December 20, 2011 | by Andrew Kameka
Following Google’s unveiling of the Galaxy Nexus last October, Face Unlock was one of the features that intrigued me most. I wondered how accurate it would be, how secure it could prove, and if this was really something worth having.
Since the initial excitement sparked in October, it’s become clear to me that Face Unlock is just a novelty feature – not a security feature. We’ve already seen that Face Unlock can indeed be fooled by a photo of the user being held up to the screen, so it’s clearly not a strong way to secure a phone. Google even goes so far as to show this warning during the set-up process:
- Face Unlock is less secure than a pattern, PIN, or password.
- Someone who looks similar to you could unlock your phone.
So what’s the point of using it? Not only is the software not sophisticated enough to resist falling for a static image of me, but it’s not even smart enough to tell the difference between me and my cousin with whom I share a resemblance.

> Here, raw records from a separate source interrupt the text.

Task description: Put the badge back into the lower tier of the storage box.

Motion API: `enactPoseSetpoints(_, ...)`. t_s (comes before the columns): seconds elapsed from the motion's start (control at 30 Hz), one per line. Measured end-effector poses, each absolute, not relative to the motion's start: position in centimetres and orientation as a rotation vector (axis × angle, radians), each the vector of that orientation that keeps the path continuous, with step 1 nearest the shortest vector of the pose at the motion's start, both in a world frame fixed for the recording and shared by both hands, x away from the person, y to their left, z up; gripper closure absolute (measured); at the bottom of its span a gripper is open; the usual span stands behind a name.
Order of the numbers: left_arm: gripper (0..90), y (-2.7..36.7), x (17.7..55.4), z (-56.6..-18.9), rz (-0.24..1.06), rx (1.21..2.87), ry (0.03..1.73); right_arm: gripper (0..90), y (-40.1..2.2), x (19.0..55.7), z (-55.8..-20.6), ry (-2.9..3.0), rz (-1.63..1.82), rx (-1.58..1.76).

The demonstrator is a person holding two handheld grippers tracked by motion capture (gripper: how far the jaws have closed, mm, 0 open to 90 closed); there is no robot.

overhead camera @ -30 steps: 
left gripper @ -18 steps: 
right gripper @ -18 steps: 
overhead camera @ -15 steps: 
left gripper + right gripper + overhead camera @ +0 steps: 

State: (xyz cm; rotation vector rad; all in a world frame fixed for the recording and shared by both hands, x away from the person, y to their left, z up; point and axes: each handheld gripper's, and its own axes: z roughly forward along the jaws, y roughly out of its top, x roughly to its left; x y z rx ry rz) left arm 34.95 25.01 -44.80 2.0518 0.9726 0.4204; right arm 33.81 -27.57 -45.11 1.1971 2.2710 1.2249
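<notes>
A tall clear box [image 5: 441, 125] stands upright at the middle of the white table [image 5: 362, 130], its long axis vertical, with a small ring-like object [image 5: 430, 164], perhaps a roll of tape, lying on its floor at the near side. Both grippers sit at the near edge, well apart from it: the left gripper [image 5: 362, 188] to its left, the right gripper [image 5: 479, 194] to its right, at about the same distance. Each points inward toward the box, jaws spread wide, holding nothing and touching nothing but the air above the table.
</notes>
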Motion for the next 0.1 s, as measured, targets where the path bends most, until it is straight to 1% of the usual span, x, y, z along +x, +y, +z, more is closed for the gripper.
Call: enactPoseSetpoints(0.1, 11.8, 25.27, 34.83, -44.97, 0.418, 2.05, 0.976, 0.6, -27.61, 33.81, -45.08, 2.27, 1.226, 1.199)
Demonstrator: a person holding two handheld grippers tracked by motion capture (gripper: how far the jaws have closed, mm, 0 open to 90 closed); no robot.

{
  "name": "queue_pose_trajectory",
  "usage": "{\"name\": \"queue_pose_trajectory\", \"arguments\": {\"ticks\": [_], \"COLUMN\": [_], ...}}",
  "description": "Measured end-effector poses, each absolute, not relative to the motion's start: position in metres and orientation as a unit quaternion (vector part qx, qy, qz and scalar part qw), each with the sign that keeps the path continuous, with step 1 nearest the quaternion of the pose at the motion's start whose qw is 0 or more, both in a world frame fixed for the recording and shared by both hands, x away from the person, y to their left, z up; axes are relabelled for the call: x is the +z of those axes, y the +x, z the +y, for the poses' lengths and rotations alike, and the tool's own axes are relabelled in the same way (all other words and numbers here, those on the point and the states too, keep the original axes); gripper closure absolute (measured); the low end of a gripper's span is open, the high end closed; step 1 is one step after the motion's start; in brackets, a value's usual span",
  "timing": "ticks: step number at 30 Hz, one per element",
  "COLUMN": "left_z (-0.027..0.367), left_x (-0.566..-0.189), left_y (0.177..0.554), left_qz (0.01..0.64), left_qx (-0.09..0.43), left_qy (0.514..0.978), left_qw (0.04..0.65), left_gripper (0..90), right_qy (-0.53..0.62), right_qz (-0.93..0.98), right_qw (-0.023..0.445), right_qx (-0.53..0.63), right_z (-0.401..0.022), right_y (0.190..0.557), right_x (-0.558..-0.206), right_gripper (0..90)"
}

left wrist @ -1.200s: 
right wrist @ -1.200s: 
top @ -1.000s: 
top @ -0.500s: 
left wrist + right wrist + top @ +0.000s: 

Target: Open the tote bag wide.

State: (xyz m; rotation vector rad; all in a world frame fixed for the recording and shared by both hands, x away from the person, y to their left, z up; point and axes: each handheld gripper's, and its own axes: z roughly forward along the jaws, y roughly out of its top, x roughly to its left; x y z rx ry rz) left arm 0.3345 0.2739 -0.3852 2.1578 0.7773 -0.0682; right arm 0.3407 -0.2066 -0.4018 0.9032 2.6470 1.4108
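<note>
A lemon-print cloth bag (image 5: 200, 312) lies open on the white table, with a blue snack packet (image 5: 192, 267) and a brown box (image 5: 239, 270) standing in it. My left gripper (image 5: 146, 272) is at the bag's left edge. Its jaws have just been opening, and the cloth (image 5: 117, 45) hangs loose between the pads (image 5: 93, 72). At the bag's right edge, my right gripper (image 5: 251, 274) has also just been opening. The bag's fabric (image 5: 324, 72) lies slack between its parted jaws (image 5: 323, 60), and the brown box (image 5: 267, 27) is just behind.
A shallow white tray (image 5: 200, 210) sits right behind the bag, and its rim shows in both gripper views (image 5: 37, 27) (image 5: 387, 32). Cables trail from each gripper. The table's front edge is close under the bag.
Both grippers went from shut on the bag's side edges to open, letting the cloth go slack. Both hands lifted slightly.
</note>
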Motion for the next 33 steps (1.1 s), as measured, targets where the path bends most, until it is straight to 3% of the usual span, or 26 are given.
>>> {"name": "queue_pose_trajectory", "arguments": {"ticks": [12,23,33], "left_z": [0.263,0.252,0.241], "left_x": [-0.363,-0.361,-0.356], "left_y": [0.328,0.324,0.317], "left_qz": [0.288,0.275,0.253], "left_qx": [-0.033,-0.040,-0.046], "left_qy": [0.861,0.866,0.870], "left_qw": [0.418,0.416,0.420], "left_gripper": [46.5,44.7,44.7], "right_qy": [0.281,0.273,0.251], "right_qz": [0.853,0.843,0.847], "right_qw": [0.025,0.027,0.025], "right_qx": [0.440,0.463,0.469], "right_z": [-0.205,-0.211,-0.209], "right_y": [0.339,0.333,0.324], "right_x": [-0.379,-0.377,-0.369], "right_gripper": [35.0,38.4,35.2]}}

That’s not “less” secure in my eyes; it’s not secure at all.
After using Face Unlock for a few days, it’s become clear that this is far more about “cool” than it is “secure,” so it’s important to consider that during any evaluation. If you want real security, put a PIN or pattern unlock on the phone, because those are far less likely to be tricked.
So why did Google release Face Lock – and better yet, why do I use it – if it’s not fail-proof? Because of that wow factor. It works more than it fails, and it’s a fun thing to show off. The appeal of Face Unlock is in its novelty. It’s one of those features that appears in technology not because of its sound engineering or amazing functionality, but simply because you can. It’s cool to be able to look at a phone and have it open up to you. Well, at least when it works. Face Unlock has this nasty habit of frequently telling me, “Sorry, don’t recognize you” and asking for my PIN code.
As long as I’m in excellent lighting, Face Unlock usually works pretty quickly (It has about a 60/40 success rate in other conditions). Users can even train it to better recognize them when wearing glasses or growing a beard. Just don’t expect to train it to be a great security tool. Not yet, at least.